Problem description: A word-for-word transcription of the data below is required.

#####

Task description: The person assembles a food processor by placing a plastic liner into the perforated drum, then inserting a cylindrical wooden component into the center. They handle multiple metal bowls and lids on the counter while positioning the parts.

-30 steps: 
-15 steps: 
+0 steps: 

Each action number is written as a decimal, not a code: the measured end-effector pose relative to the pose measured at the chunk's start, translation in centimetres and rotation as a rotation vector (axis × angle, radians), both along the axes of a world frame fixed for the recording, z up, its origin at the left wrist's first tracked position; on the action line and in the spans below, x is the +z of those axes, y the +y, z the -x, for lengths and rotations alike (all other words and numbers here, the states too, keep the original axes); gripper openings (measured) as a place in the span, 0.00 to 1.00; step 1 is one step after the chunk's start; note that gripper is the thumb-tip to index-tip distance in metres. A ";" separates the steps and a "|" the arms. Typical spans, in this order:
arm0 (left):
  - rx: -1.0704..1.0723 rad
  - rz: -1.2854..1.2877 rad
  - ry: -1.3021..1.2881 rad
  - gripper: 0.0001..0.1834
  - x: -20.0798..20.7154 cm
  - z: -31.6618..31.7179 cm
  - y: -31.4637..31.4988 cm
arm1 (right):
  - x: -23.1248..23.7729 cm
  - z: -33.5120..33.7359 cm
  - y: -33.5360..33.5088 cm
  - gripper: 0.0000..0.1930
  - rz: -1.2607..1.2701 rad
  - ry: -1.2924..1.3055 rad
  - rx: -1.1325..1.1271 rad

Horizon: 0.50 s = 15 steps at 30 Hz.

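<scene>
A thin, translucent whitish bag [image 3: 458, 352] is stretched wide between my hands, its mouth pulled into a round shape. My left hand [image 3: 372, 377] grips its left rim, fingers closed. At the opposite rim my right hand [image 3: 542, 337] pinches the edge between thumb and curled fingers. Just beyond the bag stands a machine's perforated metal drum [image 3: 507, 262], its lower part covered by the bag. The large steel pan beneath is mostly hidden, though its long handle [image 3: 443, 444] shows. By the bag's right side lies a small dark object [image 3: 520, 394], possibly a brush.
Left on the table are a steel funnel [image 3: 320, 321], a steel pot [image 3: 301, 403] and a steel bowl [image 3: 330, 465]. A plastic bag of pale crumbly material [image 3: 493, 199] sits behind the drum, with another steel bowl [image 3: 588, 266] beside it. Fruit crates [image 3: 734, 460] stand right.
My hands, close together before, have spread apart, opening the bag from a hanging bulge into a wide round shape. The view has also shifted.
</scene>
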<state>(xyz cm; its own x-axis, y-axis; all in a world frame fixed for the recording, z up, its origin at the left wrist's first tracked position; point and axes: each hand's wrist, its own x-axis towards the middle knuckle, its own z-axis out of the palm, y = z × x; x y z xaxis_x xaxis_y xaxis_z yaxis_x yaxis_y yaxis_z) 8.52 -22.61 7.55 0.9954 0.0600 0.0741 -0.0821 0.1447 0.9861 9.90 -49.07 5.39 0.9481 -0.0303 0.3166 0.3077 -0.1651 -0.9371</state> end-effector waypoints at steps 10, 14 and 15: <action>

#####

Response for this exercise:
Task description: The person assembles a food processor by placing a plastic liner into the perforated drum, then inserting a cylindrical wooden component into the center. They handle multiple metal bowls and lids on the counter while positioning the parts.

-30 steps: 
-15 steps: 
+0 steps: 

Each action number is written as a decimal, not a code: the measured end-effector pose relative to the pose measured at the chunk's start, translation in centimetres and rotation as a rotation vector (axis × angle, radians), both along the axes of a world frame fixed for the recording, z up, its origin at the left wrist's first tracked position; on the action line and in the spans below, x is the +z of those axes, y the +y, z the -x, for lengths and rotations alike (all other words and numbers here, the states too, keep the original axes); gripper openings (measured) as a place in the span, 0.00 to 1.00; step 1 is one step after the chunk's start; note that gripper is the thumb-tip to index-tip distance in metres. A ";" separates the steps and a "|" the arms. Typical spans, in this order:
arm0 (left):
  - rx: -1.0704..1.0723 rad
  - rz: -1.2854..1.2877 rad
  - ry: -1.3021..1.2881 rad
  - gripper: 0.0001..0.1834
  - x: -20.0798..20.7154 cm
  - z: -31.6618..31.7179 cm
  - y: -31.4637..31.4988 cm
arm1 (right):
  - x: -23.1248..23.7729 cm
  - z: -33.5120..33.7359 cm
  - y: -33.5360..33.5088 cm
  - gripper: 0.0000..0.1930
  - rz: -1.2607..1.2701 rad
  - ry: -1.2924..1.3055 rad
  - rx: -1.1325..1.1271 rad

Horizon: 0.50 s = 15 steps at 30 Hz.

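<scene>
A thin, translucent whitish bag [image 3: 458, 352] is stretched wide between my hands, its mouth pulled into a round shape. My left hand [image 3: 372, 377] grips its left rim, fingers closed. At the opposite rim my right hand [image 3: 542, 337] pinches the edge between thumb and curled fingers. Just beyond the bag stands a machine's perforated metal drum [image 3: 507, 262], its lower part covered by the bag. The large steel pan beneath is mostly hidden, though its long handle [image 3: 443, 444] shows. By the bag's right side lies a small dark object [image 3: 520, 394], possibly a brush.
Left on the table are a steel funnel [image 3: 320, 321], a steel pot [image 3: 301, 403] and a steel bowl [image 3: 330, 465]. A plastic bag of pale crumbly material [image 3: 493, 199] sits behind the drum, with another steel bowl [image 3: 588, 266] beside it. Fruit crates [image 3: 734, 460] stand right.
My hands, close together before, have spread apart, opening the bag from a hanging bulge into a wide round shape. The view has also shifted.
</scene>
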<state>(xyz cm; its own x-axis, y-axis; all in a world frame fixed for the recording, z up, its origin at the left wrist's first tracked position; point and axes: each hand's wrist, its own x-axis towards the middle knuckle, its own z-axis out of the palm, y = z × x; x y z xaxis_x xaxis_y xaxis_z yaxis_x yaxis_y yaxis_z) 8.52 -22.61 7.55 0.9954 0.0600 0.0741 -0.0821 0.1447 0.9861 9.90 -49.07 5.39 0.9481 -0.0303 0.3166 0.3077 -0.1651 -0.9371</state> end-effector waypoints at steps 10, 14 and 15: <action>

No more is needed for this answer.